EXERCISE DESCRIPTION:
What do the lines say, reproduced word for word, from the first of the entries below through the line bearing "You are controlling"?

Stored data:

══════════

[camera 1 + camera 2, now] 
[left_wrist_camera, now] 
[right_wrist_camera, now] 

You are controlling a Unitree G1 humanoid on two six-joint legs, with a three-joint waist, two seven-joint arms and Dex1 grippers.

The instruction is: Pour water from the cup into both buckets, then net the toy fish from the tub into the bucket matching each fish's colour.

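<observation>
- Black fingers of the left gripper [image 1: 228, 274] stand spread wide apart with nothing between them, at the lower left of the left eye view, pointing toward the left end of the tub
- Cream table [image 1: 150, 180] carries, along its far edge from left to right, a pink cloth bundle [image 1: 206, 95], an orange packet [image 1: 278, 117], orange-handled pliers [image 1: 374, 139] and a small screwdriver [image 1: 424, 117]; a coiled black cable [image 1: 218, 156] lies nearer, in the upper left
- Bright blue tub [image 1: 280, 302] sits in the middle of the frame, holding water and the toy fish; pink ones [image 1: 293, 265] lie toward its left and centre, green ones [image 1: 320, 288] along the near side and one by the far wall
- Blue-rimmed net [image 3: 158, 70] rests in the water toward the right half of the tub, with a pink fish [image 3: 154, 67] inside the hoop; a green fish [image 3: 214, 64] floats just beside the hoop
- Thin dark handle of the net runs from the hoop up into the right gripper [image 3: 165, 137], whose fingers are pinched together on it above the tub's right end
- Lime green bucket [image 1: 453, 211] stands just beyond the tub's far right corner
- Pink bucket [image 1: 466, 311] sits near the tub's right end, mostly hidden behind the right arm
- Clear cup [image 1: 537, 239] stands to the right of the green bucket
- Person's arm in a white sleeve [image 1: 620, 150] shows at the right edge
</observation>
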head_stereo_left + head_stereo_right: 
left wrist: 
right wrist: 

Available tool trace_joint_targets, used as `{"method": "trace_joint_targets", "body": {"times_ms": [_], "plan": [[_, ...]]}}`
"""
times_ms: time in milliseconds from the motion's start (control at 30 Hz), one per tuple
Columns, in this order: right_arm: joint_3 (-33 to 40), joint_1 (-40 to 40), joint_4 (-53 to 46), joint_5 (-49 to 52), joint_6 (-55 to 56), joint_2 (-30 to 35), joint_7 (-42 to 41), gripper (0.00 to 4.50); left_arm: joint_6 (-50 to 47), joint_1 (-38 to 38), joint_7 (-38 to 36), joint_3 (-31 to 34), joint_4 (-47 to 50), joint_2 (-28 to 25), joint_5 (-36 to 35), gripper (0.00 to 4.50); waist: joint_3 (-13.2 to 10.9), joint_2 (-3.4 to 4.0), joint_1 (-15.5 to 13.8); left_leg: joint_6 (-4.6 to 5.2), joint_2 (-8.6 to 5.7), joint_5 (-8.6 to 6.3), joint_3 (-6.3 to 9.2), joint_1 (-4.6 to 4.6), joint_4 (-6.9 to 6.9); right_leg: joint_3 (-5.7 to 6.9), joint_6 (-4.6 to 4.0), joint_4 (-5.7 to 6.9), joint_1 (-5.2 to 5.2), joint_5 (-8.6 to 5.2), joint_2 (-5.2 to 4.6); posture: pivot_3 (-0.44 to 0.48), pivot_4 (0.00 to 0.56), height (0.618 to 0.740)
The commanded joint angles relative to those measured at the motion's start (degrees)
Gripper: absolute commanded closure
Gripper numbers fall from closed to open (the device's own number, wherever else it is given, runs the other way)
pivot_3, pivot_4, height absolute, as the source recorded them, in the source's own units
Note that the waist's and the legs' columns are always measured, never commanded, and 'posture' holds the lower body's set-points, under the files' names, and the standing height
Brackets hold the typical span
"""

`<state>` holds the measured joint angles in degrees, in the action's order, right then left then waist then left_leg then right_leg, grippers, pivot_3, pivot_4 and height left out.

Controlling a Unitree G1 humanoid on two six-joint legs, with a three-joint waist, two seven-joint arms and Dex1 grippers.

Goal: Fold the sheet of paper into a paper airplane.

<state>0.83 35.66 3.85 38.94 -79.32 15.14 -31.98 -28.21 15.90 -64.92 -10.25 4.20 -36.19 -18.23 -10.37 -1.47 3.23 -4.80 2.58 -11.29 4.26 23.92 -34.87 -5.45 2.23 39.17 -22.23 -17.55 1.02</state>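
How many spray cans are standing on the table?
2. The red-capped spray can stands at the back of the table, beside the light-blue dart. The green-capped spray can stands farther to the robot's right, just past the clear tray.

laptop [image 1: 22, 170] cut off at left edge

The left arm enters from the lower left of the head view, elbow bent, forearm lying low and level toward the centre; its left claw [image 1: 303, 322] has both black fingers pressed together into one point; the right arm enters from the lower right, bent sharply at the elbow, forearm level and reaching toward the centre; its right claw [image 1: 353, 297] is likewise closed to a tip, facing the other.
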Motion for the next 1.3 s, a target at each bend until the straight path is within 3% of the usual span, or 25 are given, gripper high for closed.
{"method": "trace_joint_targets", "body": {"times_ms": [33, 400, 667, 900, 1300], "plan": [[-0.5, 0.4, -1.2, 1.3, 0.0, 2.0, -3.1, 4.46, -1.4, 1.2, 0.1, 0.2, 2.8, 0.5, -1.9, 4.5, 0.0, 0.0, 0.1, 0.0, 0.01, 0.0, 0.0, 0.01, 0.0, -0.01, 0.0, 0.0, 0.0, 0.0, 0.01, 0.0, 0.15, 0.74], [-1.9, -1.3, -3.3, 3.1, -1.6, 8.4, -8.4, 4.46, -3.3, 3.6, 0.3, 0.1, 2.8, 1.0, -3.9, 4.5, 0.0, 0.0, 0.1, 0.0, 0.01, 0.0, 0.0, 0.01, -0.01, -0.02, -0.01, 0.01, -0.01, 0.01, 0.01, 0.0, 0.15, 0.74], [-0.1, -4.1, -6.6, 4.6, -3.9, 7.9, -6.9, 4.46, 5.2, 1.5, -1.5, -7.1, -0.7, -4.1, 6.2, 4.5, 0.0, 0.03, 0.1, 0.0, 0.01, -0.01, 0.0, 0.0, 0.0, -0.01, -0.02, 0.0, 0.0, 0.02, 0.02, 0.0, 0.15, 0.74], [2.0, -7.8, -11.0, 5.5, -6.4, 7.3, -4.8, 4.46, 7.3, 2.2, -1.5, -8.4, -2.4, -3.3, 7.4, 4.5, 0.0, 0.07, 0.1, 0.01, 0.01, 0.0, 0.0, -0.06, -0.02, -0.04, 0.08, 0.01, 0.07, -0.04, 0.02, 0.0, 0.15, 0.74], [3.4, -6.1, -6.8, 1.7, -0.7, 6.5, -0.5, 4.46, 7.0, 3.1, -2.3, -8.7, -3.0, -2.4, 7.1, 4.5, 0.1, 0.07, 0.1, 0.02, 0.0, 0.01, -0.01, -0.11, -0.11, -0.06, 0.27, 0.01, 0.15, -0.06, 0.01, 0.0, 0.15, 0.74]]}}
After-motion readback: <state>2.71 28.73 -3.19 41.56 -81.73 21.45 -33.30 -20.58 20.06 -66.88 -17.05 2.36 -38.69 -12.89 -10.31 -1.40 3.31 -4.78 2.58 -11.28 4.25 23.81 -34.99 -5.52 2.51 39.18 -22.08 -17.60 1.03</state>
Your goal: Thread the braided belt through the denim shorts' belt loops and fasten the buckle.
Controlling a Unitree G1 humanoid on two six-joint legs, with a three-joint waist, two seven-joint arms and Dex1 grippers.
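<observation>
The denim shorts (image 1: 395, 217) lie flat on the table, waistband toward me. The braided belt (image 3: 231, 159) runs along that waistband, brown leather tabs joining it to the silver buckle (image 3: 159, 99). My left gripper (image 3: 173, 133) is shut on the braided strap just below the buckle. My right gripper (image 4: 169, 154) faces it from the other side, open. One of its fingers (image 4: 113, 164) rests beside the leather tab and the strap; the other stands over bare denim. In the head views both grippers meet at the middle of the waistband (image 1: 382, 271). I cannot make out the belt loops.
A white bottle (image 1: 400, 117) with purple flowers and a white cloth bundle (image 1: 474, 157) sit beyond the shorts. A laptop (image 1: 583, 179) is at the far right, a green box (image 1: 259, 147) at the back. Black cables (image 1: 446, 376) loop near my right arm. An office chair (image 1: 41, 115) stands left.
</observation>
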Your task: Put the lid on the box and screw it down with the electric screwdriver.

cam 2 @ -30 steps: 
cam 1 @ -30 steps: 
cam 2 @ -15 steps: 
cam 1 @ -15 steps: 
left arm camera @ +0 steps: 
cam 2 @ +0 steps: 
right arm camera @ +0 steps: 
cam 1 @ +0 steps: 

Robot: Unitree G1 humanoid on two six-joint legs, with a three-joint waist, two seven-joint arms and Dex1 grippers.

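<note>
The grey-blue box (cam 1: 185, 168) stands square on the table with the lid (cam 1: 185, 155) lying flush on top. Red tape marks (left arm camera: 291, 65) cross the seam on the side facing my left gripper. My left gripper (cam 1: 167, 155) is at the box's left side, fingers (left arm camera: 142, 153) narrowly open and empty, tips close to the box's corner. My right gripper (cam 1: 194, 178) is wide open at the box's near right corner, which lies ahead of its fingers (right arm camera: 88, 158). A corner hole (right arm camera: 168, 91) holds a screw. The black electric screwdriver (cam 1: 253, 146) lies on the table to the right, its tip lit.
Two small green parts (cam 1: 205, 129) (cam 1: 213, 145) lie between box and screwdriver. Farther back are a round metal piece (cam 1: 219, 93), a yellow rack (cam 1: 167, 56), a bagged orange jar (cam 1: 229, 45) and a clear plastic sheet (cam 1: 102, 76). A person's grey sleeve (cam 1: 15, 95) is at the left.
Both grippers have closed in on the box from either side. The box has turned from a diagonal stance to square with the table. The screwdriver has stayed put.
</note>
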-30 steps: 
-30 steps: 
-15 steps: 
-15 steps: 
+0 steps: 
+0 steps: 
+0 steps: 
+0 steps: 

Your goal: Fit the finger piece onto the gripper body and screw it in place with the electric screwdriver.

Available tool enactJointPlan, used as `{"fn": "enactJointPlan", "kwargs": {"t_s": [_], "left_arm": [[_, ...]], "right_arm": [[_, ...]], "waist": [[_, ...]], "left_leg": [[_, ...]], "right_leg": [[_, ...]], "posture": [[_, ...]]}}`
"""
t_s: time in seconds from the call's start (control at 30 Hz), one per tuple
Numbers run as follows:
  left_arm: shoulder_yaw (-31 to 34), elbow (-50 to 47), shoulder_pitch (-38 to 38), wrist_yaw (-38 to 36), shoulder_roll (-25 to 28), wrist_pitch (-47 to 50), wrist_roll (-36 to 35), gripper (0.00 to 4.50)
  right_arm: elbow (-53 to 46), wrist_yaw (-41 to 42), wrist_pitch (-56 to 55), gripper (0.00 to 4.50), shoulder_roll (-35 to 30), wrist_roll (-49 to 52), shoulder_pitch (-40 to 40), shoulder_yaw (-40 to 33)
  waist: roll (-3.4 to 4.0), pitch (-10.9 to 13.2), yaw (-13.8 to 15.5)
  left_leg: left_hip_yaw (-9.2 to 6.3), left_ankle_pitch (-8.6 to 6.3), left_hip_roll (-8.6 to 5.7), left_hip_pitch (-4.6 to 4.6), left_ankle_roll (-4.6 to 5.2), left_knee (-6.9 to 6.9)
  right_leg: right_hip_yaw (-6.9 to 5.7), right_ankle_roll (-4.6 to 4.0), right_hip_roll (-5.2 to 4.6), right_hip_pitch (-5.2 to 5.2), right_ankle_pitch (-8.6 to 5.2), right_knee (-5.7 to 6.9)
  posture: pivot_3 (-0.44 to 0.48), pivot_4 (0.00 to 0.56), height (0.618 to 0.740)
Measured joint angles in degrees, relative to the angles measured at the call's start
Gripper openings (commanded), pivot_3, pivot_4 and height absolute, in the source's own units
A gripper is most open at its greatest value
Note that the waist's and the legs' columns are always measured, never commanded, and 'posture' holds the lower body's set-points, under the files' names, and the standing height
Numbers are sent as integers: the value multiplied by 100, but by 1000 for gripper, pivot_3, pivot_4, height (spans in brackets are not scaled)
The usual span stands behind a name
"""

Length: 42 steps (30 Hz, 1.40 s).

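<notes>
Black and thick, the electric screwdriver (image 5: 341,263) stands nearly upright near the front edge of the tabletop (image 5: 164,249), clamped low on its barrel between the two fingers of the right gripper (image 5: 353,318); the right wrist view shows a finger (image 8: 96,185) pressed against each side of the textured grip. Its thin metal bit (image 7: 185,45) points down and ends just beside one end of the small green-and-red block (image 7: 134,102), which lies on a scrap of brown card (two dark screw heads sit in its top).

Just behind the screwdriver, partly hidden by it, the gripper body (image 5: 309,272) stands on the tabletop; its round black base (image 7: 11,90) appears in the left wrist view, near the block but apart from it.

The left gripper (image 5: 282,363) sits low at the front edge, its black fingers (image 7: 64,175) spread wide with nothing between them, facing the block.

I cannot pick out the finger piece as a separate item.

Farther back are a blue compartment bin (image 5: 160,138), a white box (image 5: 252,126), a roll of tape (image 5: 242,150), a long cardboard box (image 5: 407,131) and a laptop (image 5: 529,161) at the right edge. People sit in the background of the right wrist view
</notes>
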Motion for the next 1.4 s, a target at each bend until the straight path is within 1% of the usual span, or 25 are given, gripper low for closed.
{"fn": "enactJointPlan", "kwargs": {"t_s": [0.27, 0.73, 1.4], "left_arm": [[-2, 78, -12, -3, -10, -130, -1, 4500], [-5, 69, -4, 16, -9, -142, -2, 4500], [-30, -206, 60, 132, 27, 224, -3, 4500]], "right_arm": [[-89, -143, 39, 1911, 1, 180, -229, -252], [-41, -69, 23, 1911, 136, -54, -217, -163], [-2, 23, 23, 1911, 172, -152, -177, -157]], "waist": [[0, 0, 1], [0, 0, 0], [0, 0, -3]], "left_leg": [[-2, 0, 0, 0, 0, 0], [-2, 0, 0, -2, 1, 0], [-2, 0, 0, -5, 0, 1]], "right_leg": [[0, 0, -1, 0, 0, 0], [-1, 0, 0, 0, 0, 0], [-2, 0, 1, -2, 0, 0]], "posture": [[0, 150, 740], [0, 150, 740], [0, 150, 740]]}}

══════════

SOLUTION:
[camera 1 + camera 2, now] 
[left_wrist_camera, now] 
[right_wrist_camera, now] 

You are controlling a Unitree G1 humanoid on two six-joint legs, with a three-joint waist, two seven-joint arms and Dex1 grippers.

Nothing more belongs to the answer.